- Task to complete
Print the whole listing below exactly as given, pictures excluded.
━━━━━━━━
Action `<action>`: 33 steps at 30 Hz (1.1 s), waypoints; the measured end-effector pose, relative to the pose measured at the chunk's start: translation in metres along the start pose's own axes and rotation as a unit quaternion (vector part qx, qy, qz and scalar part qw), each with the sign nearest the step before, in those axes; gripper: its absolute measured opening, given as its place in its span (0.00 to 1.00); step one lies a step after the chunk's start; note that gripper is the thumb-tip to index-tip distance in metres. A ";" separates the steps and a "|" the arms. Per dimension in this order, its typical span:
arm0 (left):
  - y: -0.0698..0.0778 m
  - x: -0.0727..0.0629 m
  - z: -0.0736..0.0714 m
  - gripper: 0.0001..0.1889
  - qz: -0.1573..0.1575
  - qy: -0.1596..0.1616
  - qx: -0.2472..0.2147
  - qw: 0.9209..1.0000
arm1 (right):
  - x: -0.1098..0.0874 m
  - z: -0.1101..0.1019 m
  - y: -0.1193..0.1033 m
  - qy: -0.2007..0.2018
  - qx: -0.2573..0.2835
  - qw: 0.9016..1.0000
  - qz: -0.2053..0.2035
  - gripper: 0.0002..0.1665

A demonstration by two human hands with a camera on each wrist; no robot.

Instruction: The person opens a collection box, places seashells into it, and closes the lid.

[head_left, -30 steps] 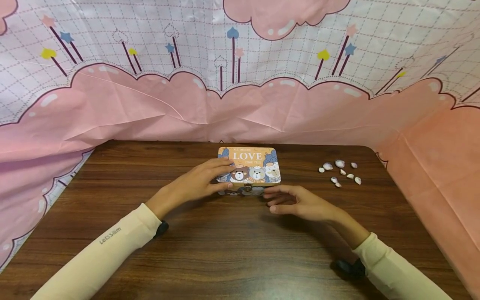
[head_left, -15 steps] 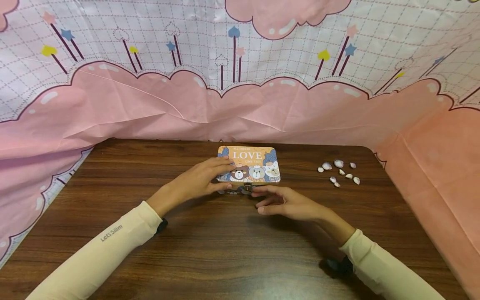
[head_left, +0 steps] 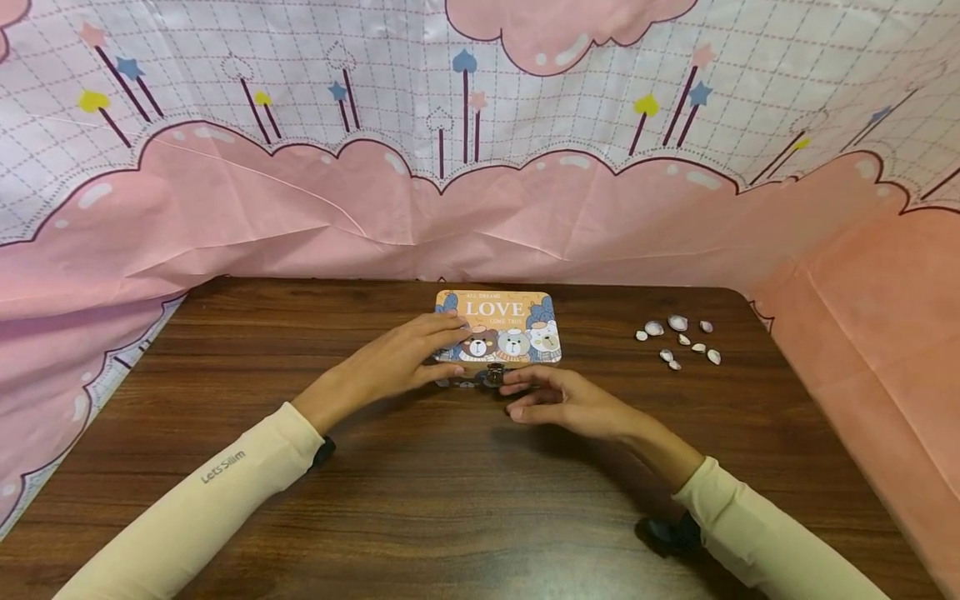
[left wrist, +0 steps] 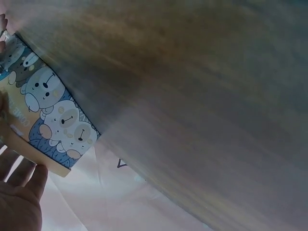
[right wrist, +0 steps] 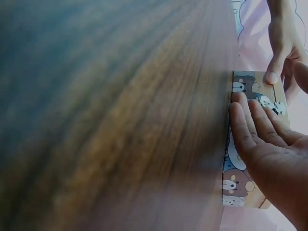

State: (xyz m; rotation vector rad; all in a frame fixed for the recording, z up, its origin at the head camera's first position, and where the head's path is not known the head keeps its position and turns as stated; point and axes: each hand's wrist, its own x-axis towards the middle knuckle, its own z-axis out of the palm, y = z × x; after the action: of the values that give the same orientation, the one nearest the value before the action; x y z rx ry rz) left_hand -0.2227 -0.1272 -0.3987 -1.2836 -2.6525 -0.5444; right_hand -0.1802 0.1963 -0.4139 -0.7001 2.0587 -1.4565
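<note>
A small storage box [head_left: 501, 337] with printed bears and the word LOVE lies with its lid down at the table's back middle. A metal clasp [head_left: 495, 373] sits on its front. My left hand [head_left: 397, 354] holds the box's left end, fingers over the lid and thumb against the front. My right hand [head_left: 573, 404] is at the front, its forefinger right at the clasp and its thumb apart. In the right wrist view its long fingers [right wrist: 245, 118] lie nearly straight along the bear-printed front. The left wrist view catches only part of the box and the left fingers [left wrist: 36, 180].
Several small seashells [head_left: 677, 322] lie loose on the right part of the brown wooden table [head_left: 420, 500]. A pink cloud-patterned cloth [head_left: 480, 217] hangs behind the table and along its sides.
My right hand has moved left along the box's front to the clasp, mostly in the first half second. The left hand, box and shells have stayed put.
</note>
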 end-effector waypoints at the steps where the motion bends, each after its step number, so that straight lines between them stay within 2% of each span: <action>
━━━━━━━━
- Expected answer
Action `<action>`: 33 steps at 30 Hz (1.1 s), waypoints; the measured end-effector pose, relative to the pose measured at the chunk's start: translation in metres along the start pose's own axes and rotation as a unit quaternion (vector part qx, qy, qz and scalar part qw), each with the sign nearest the step before, in those axes; gripper: its absolute measured opening, given as its place in its span (0.00 to 1.00); step one lies a step after the chunk's start; note that gripper is the thumb-tip to index-tip distance in metres. A ";" separates the steps and a "|" the arms. Per dimension in this order, its typical span:
arm0 (left):
  - y: -0.0698..0.0778 m
  - x: -0.0727..0.0629 m
  - z: -0.0736..0.0714 m
  - gripper: 0.0001..0.1889
  - qz: -0.1573..0.1575
  - qy: -0.1596..0.1616
  - qx: -0.2472..0.2147
  - qw: 0.9209..1.0000
arm1 (right):
  - x: -0.1098..0.0874 m
  - z: -0.1101..0.1019 m
  - y: -0.1193..0.1033 m
  - qy: -0.2007..0.2018
  - qx: -0.2573..0.2835
  - qw: 0.9016..1.0000
  - qz: -0.2053..0.2035
  - gripper: 0.0002..0.1665

A demonstration by two human hands with a camera on each wrist; no robot.

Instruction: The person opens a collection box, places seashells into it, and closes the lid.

[head_left, -30 steps] 
[head_left, -15 steps] 
[head_left, +0 steps] 
[left wrist, +0 steps] 
[right wrist, +0 steps] 

State: (xyz m; rotation vector rad; all in a frame fixed for the recording, z up, its origin at the head camera's first position, and where the head's path is not known the head keeps its position and turns as stated; point and axes: each hand's wrist, its own x-axis towards the middle knuckle, its own z-axis out of the palm, y = z × x; after the action: of the values that give the same orientation, the one nearest the value before the action; x y z rx ry rz) left_hand -0.2227 -0.1272 -0.3987 -1.2836 -2.6525 -0.5444; right_hand -0.1802 0.1963 -0.4139 -0.7001 2.0587 -1.4565
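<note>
A small storage box [head_left: 501, 337] with printed bears and the word LOVE lies with its lid down at the table's back middle. A metal clasp [head_left: 495, 373] sits on its front. My left hand [head_left: 397, 354] holds the box's left end, fingers over the lid and thumb against the front. My right hand [head_left: 573, 404] is at the front, its forefinger right at the clasp and its thumb apart. In the right wrist view its long fingers [right wrist: 245, 118] lie nearly straight along the bear-printed front. The left wrist view catches only part of the box and the left fingers [left wrist: 36, 180].
Several small seashells [head_left: 677, 322] lie loose on the right part of the brown wooden table [head_left: 420, 500]. A pink cloud-patterned cloth [head_left: 480, 217] hangs behind the table and along its sides.
My right hand has moved left along the box's front to the clasp, mostly in the first half second. The left hand, box and shells have stayed put.
</note>
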 end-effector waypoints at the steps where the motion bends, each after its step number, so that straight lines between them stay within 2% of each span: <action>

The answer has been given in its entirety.